Against that background, the announcement that a new Artistic Director had been appointed was greeted with measured enthusiasm. At least maybe now we'd know whether someone had been hired to oversee the dismantling of the enterprise, or whether the new person would be part of a real attempt to reinvigorate the aging brainchild of Walter Learning, who founded the country's first and only professional touring company over thirty years ago.
But very few New Brunswick theatregoers knew much about the new director, Scott Burke, beyond the fact - announced in TNB's press release - that lie is the current director of the Ship's Company in Parrsboro.
As more information about Burke has surfaced, it's become clearer that there's more reason for optimism. Walter Learning, in fact, says it's the first time in a while he's been confident that things are looking up for TNB, which, he says, never really recovered from the withdrawal of funding by, the Beaverbrook Foundation. Burke, he says, is not only a good director, but a theatrical entrepreneur of some experience and talent, having led Ship's Company from dire financial straits to a situation where they're beginning to build a new theatre in Parrsboro.

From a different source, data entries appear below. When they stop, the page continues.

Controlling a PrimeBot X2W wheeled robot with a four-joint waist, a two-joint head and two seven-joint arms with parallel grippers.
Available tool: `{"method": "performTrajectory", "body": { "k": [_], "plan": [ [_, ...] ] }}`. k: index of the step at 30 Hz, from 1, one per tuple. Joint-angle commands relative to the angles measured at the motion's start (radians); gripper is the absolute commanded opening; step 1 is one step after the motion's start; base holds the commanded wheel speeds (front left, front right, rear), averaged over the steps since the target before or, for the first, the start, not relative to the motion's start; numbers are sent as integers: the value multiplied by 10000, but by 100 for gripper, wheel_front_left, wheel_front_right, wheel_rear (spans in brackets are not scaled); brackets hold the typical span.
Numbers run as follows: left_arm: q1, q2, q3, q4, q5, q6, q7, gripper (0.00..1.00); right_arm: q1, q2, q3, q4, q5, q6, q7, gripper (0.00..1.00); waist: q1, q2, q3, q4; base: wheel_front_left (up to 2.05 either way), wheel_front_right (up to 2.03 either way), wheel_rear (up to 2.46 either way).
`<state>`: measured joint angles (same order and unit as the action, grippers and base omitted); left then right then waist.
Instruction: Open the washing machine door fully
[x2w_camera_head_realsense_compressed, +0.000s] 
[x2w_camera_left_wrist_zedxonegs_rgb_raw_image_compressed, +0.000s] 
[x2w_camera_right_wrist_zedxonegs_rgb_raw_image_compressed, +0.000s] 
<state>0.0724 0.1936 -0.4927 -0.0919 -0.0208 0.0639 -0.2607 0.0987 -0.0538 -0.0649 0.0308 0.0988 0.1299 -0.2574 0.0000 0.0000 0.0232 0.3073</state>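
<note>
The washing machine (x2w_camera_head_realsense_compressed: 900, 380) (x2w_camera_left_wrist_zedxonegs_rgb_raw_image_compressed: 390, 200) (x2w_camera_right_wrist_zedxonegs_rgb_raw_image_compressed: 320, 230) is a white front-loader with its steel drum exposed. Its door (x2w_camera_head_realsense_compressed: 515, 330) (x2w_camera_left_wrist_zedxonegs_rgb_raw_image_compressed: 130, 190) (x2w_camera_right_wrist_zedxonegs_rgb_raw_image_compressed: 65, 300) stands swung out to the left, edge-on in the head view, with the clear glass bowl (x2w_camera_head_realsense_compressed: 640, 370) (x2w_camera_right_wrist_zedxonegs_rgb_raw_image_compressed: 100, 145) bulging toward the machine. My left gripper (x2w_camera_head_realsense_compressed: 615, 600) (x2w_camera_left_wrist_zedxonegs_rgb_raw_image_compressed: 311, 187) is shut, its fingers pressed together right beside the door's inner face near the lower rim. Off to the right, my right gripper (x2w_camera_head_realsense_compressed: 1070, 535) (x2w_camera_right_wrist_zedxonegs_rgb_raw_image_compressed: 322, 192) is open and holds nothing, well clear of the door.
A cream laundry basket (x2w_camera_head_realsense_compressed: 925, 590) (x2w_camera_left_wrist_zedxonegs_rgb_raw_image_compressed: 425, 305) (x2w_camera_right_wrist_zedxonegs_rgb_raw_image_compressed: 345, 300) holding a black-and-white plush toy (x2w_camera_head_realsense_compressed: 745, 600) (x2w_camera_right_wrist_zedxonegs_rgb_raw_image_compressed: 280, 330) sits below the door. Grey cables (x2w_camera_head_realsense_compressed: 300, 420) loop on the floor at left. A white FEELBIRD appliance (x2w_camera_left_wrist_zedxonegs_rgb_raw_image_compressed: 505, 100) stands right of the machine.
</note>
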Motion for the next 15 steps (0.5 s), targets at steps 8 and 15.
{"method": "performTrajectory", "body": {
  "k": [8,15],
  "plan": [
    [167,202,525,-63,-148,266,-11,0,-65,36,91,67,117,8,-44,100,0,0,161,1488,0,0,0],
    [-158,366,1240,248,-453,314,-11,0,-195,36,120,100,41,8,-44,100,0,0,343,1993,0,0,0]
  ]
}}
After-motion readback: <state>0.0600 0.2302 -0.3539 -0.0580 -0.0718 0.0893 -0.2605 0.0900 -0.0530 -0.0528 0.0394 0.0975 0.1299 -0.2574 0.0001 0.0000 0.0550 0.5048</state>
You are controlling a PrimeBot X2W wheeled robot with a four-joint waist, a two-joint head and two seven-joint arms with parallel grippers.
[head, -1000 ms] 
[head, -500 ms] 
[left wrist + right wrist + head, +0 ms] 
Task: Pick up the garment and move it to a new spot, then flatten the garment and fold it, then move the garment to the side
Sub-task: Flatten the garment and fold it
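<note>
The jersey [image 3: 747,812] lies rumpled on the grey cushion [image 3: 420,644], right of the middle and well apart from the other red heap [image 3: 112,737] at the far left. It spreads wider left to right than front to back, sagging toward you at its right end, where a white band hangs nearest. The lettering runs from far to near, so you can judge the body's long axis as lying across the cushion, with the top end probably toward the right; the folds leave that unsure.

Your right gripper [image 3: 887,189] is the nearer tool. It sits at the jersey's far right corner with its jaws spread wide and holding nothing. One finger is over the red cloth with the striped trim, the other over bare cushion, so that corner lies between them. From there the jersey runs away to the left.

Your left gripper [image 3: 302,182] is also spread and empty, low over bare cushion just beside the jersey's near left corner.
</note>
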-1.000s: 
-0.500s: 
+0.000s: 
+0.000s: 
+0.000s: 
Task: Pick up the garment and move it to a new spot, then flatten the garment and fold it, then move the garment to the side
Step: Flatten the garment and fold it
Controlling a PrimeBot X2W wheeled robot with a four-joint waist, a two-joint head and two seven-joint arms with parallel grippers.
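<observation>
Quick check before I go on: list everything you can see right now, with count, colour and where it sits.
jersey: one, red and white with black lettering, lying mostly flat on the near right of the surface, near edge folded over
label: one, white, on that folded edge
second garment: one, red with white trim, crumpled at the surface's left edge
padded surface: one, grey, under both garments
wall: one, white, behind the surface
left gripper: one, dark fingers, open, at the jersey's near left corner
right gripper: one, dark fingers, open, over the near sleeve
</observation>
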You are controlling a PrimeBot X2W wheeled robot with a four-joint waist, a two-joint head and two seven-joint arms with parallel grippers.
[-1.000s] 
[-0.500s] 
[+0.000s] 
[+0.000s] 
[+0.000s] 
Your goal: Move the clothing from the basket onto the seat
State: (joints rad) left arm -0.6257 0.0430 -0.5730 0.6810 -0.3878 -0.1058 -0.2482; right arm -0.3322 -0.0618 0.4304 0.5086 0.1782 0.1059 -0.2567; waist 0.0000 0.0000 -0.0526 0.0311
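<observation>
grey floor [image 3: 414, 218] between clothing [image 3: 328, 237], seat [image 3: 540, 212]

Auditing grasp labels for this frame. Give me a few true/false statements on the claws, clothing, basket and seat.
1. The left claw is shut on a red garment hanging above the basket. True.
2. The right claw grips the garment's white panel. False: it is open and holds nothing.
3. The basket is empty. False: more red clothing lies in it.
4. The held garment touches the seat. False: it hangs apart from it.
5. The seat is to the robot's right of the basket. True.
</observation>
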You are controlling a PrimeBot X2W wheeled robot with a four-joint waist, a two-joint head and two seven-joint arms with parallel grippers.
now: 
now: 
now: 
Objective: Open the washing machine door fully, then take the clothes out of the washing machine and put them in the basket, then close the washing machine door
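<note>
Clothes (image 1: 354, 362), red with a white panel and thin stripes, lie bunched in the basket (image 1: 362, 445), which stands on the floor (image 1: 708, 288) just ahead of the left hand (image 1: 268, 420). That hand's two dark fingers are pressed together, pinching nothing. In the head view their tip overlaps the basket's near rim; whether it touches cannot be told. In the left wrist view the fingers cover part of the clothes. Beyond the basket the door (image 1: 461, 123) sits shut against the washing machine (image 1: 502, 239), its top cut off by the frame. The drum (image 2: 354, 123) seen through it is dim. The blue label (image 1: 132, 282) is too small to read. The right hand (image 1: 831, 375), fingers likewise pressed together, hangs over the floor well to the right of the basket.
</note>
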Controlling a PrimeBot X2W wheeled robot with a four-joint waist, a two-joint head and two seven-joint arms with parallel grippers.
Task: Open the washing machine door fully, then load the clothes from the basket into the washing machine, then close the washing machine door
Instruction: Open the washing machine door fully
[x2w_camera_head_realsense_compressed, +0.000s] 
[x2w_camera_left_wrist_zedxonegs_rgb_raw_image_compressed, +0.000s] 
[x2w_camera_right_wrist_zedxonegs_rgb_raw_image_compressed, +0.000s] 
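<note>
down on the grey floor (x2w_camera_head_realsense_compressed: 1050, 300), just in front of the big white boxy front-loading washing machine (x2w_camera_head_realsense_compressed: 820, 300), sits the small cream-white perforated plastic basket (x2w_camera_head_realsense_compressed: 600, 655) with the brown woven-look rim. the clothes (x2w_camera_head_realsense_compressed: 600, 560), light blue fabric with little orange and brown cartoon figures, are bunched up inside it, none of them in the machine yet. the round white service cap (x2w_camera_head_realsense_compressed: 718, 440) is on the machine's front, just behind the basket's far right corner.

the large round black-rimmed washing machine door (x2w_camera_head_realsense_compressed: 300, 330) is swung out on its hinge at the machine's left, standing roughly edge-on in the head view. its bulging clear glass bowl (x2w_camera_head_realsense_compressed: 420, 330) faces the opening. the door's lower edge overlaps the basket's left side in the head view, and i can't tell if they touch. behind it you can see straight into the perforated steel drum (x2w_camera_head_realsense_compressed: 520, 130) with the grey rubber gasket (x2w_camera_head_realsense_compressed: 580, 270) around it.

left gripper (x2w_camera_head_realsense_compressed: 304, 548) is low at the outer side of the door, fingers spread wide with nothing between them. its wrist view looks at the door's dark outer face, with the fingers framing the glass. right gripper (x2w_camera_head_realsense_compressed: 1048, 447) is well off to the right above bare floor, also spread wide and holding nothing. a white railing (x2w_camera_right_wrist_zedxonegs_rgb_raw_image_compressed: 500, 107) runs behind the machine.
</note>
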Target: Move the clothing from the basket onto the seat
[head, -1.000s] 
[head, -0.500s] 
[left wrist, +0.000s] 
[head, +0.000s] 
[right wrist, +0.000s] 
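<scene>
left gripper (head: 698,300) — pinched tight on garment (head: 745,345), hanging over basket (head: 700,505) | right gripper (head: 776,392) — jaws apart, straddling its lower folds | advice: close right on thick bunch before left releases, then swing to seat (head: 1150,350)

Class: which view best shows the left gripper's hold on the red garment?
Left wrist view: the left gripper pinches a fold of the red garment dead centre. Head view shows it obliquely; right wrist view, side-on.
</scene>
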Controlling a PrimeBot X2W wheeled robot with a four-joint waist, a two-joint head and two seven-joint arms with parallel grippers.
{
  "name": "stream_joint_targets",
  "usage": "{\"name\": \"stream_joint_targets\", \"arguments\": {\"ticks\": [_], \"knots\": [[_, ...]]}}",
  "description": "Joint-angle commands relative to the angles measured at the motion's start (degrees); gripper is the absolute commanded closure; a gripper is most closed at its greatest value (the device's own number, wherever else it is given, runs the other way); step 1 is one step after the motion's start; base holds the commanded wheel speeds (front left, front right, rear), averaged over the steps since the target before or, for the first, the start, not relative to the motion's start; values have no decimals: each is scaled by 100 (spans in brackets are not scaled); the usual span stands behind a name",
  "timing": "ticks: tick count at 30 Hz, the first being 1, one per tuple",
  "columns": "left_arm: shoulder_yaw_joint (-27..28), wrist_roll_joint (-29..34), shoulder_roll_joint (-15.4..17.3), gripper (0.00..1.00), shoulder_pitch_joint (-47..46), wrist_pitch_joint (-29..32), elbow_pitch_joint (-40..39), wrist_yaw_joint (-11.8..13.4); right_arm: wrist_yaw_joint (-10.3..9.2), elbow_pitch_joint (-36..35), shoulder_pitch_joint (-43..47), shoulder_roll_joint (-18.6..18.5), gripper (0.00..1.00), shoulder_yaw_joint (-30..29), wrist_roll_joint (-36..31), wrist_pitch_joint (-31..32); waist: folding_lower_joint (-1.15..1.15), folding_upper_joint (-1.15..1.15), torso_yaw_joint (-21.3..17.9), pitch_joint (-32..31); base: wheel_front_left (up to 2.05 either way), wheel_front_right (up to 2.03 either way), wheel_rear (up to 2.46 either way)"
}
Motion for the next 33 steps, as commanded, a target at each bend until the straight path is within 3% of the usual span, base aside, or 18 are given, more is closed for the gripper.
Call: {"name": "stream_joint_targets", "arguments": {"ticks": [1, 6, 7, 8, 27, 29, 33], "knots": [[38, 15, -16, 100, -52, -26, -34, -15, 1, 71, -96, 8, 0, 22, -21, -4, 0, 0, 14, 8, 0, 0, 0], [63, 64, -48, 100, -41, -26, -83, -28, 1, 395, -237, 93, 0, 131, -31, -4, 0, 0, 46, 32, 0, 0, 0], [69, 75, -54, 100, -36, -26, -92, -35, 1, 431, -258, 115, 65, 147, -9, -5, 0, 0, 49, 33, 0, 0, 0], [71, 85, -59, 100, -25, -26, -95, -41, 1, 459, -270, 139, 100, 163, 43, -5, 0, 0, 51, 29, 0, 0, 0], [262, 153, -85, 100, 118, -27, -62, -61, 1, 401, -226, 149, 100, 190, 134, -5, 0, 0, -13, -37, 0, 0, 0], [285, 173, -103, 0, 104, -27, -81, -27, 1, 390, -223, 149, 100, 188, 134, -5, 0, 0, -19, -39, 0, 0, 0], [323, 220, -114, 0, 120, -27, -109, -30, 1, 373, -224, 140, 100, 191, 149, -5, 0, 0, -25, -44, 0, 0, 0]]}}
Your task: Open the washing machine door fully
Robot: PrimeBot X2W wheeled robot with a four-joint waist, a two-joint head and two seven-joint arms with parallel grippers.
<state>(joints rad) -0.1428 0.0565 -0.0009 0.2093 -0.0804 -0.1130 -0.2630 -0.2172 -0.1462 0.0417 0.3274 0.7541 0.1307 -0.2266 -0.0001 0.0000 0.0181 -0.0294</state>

Ilkay Silk, a TNB board member and long-time director of theatre at St. Thomas University , says that what's particularly impressive about Burke, aside from his dramatic and administrative experience, is his apparent ability to relate to and engage the community around the theatre. This, she says, will be particularly important as TNB gets its fund-raising drive into gear.
Learning agrees. "Theatre New Brunswick serves a huge, diverse community," he says. "There are different people and different expectations in Grand Falls and Sussex and Moncton and Fredericton and Saint John. To keep in touch with all those people is the main challenge the company has always faced."
People who judge TNB - and decide whether to put their bums in the seats - on the basis of the repertoire of plays will have to wait a while, though, to see what sort of difference Burke might make.
What that difference will be, and , whether it will be one we can be enthusiastic about (and whether it'll keep the ship afloat) remains to be seen. The season he'll be working with when he comes to Fredericton in September is one that's already been chosen for him - and though he'll be putting, his own directorial stamp on the productions, in many ways it will be David Sherren's and the Board's season, not Scott Burke's.